* [THE TASK] Restate each entry below word for word, without skipping any.

[Data extracted from a collection]
_____
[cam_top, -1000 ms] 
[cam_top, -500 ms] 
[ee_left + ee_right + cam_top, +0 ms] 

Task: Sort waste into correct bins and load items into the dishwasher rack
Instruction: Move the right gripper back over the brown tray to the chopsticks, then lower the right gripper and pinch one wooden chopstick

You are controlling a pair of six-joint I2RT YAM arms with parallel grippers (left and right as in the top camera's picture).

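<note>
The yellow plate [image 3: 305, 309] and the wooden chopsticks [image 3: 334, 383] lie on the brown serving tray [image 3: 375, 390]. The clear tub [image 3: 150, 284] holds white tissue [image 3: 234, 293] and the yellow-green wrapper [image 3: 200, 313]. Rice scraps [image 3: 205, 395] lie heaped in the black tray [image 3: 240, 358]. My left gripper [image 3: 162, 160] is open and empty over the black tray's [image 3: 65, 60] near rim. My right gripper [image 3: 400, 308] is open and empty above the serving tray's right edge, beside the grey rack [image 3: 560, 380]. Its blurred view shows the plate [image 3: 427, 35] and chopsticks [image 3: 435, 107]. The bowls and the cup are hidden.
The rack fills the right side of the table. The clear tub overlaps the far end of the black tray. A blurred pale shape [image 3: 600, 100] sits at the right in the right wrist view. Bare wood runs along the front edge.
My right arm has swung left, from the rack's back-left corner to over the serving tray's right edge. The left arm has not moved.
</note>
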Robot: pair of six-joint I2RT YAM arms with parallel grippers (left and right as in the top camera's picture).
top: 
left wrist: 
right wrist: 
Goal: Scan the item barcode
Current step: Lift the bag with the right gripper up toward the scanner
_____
* [RESULT OF THE TASK]
[cam_top, -1000 ms] 
[cam_top, -500 ms] 
[ee_left + ee_right + cam_top, +0 ms] 

Task: Sort waste into correct bins and load items into the dishwasher rack
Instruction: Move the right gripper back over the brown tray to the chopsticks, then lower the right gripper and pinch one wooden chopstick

You are controlling a pair of six-joint I2RT YAM arms with parallel grippers (left and right as in the top camera's picture).

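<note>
The yellow plate [image 3: 305, 309] and the wooden chopsticks [image 3: 334, 383] lie on the brown serving tray [image 3: 375, 390]. The clear tub [image 3: 150, 284] holds white tissue [image 3: 234, 293] and the yellow-green wrapper [image 3: 200, 313]. Rice scraps [image 3: 205, 395] lie heaped in the black tray [image 3: 240, 358]. My left gripper [image 3: 162, 160] is open and empty over the black tray's [image 3: 65, 60] near rim. My right gripper [image 3: 400, 308] is open and empty above the serving tray's right edge, beside the grey rack [image 3: 560, 380]. Its blurred view shows the plate [image 3: 427, 35] and chopsticks [image 3: 435, 107]. The bowls and the cup are hidden.
The rack fills the right side of the table. The clear tub overlaps the far end of the black tray. A blurred pale shape [image 3: 600, 100] sits at the right in the right wrist view. Bare wood runs along the front edge.
My right arm has swung left, from the rack's back-left corner to over the serving tray's right edge. The left arm has not moved.
</note>
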Robot: pair of six-joint I2RT YAM arms with parallel grippers (left and right as in the top camera's picture).
top: 
left wrist: 
right wrist: 
Goal: Scan the item barcode
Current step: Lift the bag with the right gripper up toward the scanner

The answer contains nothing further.